Part A (Theory)
(i) Solve one of questions 1–5 in Lecture 4 (PDF). (ii) Solve question 1 in Lecture 5.
Part B. (Empirics)
(i) Solve question 6 from Lecture 4. (ii) Solve question 2 from Lecture 5 (PDF). You may consult the R code included (but do not copy it), it relies on the GMM package. If you are using Stata, there is a GMM command there with good documentation and there is also a bs command (no kidding) also called bstrap and bootstrap.
Part C (Bonus and Make-up Problems)
Solve problem 5 in Lecture 4 or problems 3 or 4 or both in Lecture 5. For each one of the problems you solve correctly, we will increase the previous homework grades up by 2 brackets. For example, if you earned a check- on a homework question in one the previous or current homeworks, and you solve 1 bonus problem correctly, that check- gets converted to check+. If you did an okay job on 1 problem, we will bump you up one grade bracket (1 +) for trying. If you solve all 3 problems correctly, you can earn as much as 6 + increments to grades on the previous or current HWs.
Reminder: The best 3–4 performing students in the class will get prizes from Victor in the form of books! You can get either the Van der Vaart book on Asymptotic Statistics, the Imbens Rubin book on Causal Inference, or Pearl's book on Causality.

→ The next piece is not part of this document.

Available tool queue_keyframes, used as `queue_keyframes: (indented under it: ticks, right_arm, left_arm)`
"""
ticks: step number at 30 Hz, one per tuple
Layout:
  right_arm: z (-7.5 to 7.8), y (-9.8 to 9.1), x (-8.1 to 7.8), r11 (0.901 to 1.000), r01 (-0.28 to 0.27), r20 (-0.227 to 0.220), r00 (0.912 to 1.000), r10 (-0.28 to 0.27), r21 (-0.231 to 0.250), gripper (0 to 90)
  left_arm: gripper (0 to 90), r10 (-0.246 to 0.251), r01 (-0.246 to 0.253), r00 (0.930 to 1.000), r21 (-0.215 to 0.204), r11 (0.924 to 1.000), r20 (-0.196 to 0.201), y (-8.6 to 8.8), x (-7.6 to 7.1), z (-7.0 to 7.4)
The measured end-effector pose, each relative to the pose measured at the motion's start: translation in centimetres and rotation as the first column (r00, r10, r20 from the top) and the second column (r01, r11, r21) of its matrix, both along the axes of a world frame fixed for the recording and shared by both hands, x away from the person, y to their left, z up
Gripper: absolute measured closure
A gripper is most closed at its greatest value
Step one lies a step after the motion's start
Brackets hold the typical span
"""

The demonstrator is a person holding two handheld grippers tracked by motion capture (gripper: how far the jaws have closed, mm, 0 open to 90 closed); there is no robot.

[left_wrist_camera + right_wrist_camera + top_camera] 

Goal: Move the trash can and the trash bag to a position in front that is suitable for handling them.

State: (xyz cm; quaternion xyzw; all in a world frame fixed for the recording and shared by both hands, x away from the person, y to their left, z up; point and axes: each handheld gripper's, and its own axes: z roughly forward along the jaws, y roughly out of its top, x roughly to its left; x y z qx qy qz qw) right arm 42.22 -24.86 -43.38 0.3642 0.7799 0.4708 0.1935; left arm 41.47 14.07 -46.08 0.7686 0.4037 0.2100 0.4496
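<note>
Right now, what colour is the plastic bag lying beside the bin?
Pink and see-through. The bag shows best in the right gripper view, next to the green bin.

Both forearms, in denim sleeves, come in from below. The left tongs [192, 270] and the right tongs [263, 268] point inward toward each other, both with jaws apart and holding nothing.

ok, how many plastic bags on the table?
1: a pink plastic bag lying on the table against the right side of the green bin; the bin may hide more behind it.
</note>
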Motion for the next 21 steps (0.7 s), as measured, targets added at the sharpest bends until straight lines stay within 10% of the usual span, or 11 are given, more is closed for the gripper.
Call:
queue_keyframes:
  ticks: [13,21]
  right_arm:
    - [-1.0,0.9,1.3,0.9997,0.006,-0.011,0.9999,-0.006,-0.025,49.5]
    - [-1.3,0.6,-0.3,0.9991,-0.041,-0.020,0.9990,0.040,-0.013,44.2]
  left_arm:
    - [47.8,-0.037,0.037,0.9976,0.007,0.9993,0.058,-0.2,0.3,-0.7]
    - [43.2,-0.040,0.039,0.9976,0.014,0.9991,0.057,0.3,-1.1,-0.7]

Rules: Solutions should preferably be submitted as pdf documents prepared in latex and the code should be submitted as .zip file. Please provide detailed write-ups: explain theoretical foundations of your analysis and provide step-by-step explanation for your empirical analysis. Think that you are writing an empirical portion of your paper and you are trying to communicate the results to your colleagues and referees. You can work in groups to discuss the homework, but all the write-ups and all the coding should be individual.